• [YOUR OBJECTIVE]: Among the lines of the records below, copy those that hold the word "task".

EXERCISE MATERIALS: Begin

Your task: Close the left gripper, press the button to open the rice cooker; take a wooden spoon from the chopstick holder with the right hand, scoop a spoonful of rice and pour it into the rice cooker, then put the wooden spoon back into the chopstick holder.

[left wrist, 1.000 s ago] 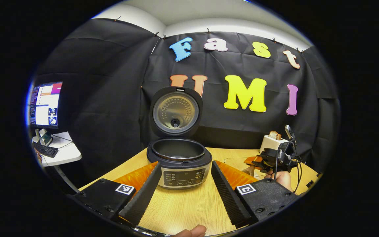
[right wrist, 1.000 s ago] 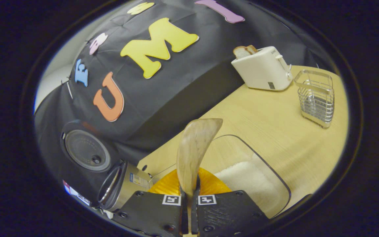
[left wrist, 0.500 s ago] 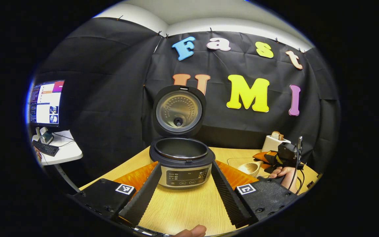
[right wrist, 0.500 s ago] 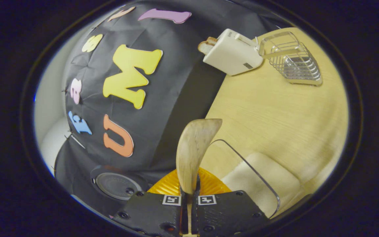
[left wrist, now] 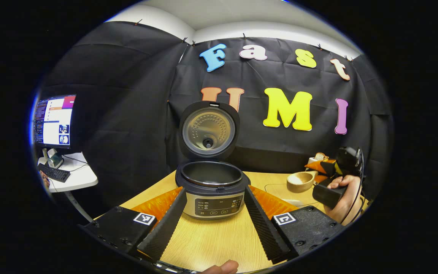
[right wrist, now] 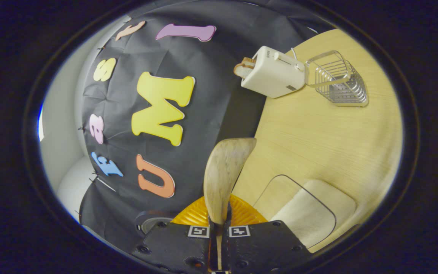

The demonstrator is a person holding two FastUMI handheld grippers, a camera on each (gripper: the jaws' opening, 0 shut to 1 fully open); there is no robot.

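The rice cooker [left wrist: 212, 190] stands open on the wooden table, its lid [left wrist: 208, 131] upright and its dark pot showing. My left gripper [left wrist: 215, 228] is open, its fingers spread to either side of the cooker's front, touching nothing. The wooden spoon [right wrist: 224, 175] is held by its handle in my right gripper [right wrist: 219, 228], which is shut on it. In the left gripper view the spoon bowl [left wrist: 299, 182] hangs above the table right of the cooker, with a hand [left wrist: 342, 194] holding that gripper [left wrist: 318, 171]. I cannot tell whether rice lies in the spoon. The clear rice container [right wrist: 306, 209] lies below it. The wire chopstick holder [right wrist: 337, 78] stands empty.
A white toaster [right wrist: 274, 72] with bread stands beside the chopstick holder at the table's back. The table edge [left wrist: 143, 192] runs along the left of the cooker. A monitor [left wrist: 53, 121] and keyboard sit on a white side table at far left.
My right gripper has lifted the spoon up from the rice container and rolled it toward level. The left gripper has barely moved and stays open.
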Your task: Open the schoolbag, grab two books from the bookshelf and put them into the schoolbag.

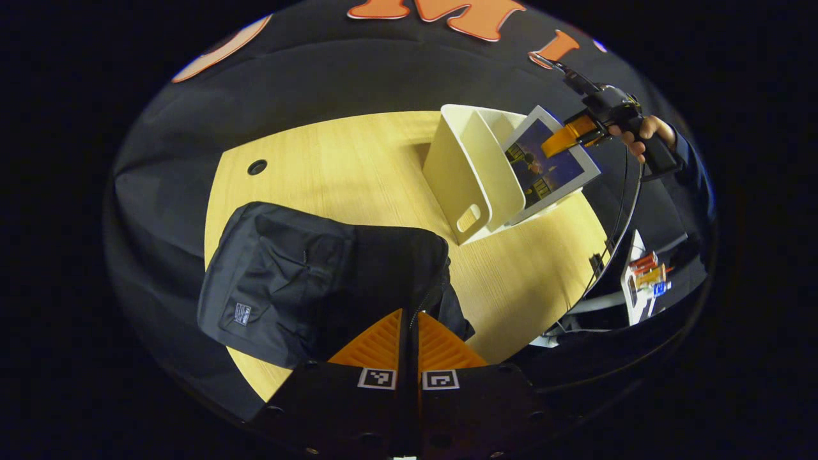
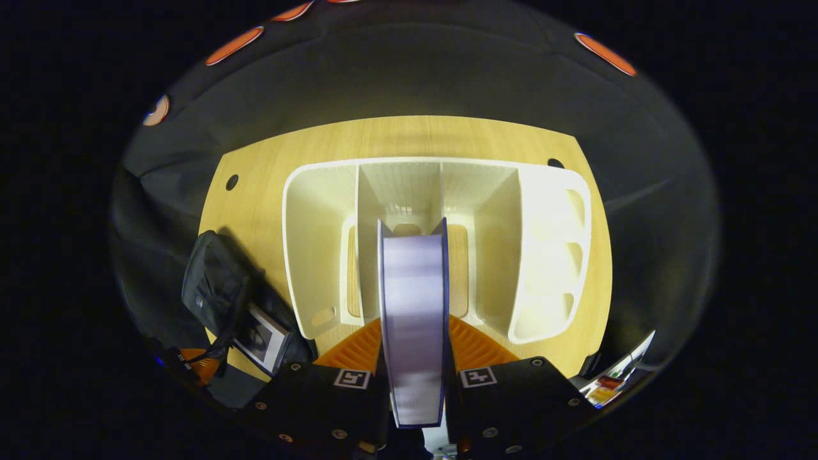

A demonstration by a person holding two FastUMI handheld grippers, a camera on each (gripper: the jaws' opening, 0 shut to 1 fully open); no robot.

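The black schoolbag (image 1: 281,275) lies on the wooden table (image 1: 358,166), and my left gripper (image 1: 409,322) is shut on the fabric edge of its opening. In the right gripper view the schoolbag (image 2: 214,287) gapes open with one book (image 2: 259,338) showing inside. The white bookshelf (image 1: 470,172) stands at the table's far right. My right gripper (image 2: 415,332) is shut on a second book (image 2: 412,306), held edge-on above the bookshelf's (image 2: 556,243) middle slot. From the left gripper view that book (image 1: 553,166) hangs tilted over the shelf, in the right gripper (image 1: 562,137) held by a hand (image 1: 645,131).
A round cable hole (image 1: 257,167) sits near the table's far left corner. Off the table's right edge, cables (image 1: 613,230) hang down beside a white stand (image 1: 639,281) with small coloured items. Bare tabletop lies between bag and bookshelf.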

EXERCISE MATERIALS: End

• [SOLUTION TO THIS EXERCISE]:
Your task: Close the left gripper, press the button to open the rice cooker; take a wooden spoon from the chopstick holder with the right hand, scoop a spoonful of rice and pour it into the rice cooker, then put the wooden spoon back into the chopstick holder.
Your task: Open the schoolbag, grab two books from the bookshelf and put them into the schoolbag.

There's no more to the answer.